Vuruşun menşei ve zamanlaması konusunda belirsizlik yaratarak, potansiyel düşmanların planlama sürecini karmaşıklaştıracak. Bu yönüyle de Viper, asimetrik caydırıcılık unsuru olarak da önem kazanıyor. Viper’ın piyasaya çıkışı, savaş alanında vurucu gücün daha küçük, daha ekonomik ve daha erişilebilir sistemlere kaydığını gösteriyor.

Planlanan testler ve sahaya sürme takvimi gerçekleştiği takdirde Viper geleceğin taktik operasyonlarının temel taşlarından biri olmaya aday olarak gösterilebilir. Çünkü sistem, İHA savaşı ile uzun menzilli füze gücünün birleştiği yeni bir savaş döneminin kapılarını aralıyor.
Ukrayna savaşı ile ortaya çıkan yeni sınıf: İHA – Füze
Ukrayna da seyir füzeleriyle insansız hava araçlarının özelliklerini bir araya getiren yeni nesil silah sistemleri geliştirme yolunda önemli adımlar atıyor. Bu çabaların en dikkat çekici örneklerinden biri, 2024 yılında geliştirilen Bars adlı İHA-füzesi oldu.

Bars, yaklaşık 700 ila 800 kilometre menzile sahip orta menzilli bir silah kategorisine giriyor ve 50 kilogram civarında savaş başlığı taşıyabiliyor. Tasarımı ve uçuş yapısı, turbojet motorla çalışan, uzun mesafeleri yüksek hızla kat edebilen küçük bir uçağı andırıyor.

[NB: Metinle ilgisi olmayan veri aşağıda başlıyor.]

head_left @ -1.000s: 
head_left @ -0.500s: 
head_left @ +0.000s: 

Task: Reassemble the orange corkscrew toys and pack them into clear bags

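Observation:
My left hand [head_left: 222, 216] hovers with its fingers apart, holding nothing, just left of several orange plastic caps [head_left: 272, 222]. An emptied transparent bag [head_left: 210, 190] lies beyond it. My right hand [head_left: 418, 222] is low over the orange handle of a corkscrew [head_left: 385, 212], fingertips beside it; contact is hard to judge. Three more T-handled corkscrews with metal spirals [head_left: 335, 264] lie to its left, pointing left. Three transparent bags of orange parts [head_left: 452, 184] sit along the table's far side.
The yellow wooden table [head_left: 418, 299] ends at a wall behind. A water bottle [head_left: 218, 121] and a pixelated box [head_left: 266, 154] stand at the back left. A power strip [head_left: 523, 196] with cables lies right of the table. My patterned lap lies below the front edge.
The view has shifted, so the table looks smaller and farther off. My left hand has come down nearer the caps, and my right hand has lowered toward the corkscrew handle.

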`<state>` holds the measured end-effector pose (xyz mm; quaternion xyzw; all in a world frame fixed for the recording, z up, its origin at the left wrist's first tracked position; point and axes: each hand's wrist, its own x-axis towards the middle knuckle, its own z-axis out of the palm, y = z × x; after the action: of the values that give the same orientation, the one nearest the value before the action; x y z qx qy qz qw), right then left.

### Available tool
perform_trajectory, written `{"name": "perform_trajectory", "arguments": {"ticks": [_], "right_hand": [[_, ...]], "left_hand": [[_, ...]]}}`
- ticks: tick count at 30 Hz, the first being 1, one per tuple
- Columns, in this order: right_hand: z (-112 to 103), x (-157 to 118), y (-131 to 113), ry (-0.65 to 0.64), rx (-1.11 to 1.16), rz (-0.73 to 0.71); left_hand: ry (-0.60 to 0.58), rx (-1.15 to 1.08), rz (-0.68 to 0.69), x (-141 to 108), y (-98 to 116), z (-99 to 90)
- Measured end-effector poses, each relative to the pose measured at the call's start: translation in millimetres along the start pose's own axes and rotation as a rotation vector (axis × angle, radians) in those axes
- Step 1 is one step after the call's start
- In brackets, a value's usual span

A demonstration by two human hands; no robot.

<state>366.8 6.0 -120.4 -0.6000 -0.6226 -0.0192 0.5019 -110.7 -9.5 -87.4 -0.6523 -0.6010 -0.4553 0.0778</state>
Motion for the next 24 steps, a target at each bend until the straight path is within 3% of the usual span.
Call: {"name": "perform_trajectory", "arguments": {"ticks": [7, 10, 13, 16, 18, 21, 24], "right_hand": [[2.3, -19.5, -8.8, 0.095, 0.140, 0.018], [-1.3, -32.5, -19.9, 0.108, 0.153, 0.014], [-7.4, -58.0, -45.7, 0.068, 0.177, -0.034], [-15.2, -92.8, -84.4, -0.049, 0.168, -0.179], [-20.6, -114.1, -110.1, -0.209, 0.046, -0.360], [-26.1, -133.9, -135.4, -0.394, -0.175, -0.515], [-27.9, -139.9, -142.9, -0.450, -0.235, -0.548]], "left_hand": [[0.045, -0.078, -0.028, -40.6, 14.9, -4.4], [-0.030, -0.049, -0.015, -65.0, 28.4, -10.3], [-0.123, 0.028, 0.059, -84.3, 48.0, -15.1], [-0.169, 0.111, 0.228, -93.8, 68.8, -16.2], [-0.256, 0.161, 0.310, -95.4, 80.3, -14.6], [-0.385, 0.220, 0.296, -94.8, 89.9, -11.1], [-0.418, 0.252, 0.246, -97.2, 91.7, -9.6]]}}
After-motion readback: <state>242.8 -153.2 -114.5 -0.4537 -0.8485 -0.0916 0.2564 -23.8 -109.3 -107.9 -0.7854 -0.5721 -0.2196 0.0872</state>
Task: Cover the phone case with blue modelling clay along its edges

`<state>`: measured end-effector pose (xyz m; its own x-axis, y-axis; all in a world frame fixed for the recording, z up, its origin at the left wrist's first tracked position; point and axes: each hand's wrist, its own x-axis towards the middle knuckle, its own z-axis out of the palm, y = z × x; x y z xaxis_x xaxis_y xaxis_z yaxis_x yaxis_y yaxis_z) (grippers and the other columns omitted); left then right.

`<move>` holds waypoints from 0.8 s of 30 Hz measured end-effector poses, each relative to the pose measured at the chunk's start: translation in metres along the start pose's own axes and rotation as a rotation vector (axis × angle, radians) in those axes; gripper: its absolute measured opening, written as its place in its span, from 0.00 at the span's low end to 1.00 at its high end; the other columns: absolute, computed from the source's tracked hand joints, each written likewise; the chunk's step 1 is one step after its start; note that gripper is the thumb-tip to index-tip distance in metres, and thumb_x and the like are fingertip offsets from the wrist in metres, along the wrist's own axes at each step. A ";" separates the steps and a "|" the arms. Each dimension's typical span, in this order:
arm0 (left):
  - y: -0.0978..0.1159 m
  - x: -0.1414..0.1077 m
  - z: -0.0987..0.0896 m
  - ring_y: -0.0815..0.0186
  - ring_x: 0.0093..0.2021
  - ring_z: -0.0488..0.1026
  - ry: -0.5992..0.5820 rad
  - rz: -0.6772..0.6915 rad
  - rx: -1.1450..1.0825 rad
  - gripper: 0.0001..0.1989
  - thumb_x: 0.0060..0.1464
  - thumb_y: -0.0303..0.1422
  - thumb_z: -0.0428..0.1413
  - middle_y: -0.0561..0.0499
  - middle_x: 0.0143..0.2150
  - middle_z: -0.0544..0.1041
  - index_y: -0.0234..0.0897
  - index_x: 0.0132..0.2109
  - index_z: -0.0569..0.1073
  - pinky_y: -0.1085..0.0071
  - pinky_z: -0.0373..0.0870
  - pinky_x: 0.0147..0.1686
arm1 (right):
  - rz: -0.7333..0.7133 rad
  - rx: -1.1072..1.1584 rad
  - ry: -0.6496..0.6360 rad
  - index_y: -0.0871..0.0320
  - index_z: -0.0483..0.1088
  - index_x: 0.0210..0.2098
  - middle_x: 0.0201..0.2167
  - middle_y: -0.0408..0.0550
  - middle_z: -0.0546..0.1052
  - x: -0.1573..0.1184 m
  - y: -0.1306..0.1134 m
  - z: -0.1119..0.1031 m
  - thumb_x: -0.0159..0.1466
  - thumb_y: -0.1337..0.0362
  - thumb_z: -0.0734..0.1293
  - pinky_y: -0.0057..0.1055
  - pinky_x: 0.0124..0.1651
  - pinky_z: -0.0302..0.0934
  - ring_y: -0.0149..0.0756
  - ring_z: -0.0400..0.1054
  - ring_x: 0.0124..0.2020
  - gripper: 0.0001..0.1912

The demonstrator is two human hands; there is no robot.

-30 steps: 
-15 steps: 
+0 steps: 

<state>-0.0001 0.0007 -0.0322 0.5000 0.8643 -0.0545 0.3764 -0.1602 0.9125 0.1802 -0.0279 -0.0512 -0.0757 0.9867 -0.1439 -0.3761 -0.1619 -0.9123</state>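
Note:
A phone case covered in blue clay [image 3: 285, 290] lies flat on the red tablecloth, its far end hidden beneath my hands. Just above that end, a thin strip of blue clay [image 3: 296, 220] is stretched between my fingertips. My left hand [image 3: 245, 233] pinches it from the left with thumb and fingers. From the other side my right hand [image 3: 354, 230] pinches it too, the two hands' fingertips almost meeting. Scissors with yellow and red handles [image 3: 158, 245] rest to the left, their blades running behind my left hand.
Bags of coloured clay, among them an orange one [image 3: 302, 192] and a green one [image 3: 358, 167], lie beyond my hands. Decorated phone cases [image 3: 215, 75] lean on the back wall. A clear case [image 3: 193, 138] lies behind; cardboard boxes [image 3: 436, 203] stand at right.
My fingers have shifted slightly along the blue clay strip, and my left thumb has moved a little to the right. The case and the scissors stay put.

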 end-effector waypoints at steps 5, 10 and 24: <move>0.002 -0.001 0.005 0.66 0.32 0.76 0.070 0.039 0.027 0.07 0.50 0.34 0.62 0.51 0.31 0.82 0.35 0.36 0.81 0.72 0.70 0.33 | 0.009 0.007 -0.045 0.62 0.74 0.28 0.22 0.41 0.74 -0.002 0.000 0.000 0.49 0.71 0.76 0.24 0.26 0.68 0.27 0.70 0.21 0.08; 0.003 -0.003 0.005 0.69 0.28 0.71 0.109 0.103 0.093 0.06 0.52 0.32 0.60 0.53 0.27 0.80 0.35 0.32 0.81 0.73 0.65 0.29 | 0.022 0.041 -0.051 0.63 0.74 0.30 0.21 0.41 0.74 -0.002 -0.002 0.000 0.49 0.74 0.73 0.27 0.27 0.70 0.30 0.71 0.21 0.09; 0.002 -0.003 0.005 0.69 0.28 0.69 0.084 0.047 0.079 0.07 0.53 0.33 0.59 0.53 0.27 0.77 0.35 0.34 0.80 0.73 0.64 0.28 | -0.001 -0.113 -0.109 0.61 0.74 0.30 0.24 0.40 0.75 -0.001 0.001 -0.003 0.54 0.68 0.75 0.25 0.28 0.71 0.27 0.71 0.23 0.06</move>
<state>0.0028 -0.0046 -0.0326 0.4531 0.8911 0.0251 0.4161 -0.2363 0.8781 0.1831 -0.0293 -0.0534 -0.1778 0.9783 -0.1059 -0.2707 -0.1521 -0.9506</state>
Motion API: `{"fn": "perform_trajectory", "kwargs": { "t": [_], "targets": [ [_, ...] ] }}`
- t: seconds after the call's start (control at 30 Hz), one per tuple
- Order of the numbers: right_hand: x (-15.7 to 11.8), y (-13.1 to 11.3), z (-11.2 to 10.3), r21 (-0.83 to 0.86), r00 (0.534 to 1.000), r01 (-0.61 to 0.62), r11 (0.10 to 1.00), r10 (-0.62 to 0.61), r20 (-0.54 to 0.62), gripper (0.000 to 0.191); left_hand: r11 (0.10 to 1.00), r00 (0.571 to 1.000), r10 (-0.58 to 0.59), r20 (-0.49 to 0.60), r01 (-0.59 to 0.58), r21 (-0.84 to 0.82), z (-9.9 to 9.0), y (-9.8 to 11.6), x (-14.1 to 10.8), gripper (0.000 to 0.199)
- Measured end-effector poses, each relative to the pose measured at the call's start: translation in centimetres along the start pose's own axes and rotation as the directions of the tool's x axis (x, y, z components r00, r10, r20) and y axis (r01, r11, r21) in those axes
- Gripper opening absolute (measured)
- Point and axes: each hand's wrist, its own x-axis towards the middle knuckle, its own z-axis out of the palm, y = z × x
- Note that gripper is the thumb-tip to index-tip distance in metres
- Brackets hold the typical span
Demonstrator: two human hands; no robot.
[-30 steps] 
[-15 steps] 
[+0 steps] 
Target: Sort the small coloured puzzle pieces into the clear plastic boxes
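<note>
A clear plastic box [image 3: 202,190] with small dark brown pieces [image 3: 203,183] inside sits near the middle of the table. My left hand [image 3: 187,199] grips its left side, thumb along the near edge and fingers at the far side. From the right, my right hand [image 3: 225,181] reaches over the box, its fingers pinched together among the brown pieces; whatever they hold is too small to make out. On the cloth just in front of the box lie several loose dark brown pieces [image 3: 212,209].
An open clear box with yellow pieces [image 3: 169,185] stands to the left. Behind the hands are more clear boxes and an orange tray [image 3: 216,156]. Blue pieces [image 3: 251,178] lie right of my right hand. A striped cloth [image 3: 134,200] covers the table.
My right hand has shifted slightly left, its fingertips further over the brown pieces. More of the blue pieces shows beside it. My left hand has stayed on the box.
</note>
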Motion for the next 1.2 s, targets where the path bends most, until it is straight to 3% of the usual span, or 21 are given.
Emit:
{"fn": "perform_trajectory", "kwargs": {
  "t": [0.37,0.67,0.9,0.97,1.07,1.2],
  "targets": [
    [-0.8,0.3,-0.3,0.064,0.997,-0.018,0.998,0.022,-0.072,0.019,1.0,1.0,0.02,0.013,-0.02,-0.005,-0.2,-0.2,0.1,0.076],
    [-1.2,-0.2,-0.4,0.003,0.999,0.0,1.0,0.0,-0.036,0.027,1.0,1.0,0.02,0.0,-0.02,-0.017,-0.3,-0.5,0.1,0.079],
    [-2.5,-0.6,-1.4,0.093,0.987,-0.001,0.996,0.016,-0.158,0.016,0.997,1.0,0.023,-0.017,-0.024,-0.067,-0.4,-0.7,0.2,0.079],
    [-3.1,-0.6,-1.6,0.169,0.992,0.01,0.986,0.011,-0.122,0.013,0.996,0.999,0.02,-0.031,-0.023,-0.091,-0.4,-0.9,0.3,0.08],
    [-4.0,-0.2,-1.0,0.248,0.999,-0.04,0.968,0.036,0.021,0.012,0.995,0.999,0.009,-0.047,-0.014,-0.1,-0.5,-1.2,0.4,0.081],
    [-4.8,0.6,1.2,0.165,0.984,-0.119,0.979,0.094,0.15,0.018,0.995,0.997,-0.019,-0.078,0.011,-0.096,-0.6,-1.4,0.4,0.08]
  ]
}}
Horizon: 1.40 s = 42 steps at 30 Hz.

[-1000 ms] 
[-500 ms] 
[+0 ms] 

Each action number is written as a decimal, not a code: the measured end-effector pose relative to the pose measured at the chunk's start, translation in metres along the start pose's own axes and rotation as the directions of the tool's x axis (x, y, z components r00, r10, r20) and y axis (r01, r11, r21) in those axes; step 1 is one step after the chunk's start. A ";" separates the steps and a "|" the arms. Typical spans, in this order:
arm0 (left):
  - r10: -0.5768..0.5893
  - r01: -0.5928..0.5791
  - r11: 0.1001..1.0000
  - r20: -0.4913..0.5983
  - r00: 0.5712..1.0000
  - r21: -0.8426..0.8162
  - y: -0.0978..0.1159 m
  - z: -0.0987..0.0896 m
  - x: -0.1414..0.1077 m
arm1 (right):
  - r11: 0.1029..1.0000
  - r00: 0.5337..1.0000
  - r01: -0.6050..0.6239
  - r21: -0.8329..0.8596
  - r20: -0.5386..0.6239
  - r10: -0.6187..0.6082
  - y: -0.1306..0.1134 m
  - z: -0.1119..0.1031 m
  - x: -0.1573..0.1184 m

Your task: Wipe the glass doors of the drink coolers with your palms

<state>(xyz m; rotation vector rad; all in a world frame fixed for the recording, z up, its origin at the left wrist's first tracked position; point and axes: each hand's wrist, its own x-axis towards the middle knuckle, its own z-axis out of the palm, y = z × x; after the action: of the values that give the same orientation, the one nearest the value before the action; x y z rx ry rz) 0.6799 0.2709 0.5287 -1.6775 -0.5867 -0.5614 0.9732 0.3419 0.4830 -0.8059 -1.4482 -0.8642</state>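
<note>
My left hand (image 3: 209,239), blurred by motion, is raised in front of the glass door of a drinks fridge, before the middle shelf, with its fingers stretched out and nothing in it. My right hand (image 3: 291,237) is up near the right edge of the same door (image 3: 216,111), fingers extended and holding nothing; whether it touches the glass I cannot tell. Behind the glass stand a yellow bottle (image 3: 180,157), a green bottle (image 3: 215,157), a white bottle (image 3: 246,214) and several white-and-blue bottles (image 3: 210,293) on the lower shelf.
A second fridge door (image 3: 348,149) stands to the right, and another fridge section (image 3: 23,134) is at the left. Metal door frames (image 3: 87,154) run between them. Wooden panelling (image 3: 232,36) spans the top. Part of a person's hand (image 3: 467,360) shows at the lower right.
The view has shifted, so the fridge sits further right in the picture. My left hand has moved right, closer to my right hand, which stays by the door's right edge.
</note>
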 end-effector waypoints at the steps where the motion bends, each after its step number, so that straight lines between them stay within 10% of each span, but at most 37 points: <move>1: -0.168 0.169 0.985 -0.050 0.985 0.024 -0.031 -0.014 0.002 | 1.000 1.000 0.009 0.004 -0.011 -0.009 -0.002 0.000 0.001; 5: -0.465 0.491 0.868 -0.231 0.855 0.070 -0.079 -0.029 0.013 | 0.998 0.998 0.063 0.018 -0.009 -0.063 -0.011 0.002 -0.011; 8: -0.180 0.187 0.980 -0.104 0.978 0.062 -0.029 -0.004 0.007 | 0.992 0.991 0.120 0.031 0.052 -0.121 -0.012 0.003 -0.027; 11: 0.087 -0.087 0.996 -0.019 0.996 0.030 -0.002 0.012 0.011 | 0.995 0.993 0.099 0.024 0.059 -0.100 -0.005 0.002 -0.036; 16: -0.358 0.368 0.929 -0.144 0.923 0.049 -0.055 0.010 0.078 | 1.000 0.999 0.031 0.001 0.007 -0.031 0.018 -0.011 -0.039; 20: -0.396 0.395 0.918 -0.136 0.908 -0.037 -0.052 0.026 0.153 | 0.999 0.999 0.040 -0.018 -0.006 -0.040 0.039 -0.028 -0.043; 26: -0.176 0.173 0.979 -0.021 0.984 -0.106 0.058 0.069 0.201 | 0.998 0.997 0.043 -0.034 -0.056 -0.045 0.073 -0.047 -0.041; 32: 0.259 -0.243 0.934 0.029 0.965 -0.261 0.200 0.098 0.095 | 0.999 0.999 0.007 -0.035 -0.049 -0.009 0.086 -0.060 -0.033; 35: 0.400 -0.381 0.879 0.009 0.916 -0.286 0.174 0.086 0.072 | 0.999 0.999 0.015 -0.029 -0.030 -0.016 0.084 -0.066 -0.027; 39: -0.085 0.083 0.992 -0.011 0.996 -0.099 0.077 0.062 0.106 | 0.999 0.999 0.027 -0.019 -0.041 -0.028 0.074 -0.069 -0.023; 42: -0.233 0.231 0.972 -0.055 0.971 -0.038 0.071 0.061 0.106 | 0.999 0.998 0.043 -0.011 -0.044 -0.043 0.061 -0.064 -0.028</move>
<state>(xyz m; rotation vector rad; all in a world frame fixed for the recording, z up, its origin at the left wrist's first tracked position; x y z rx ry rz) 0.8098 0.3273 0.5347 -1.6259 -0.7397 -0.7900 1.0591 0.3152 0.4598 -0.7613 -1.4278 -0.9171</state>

Bars’ın yanı sıra Ukrayna, Peklo, Palianytsia ve Ruta isimli başka uzun menzilli İHA-füzeleri üzerinde de çalışmalar yürütüyor. Bu sistemler de üretim sürecinde yalın mühendislik ilkeleri esas alınarak geliştiriliyor. Metal gövde yapısı, sabit kanatlar ve V biçimli kuyruk tasarımı gibi unsurlar ön planda. Yönlendirme sistemleri ise uydu tabanlı konumlama ya da ataletsel navigasyon yöntemleriyle sağlanabiliyor.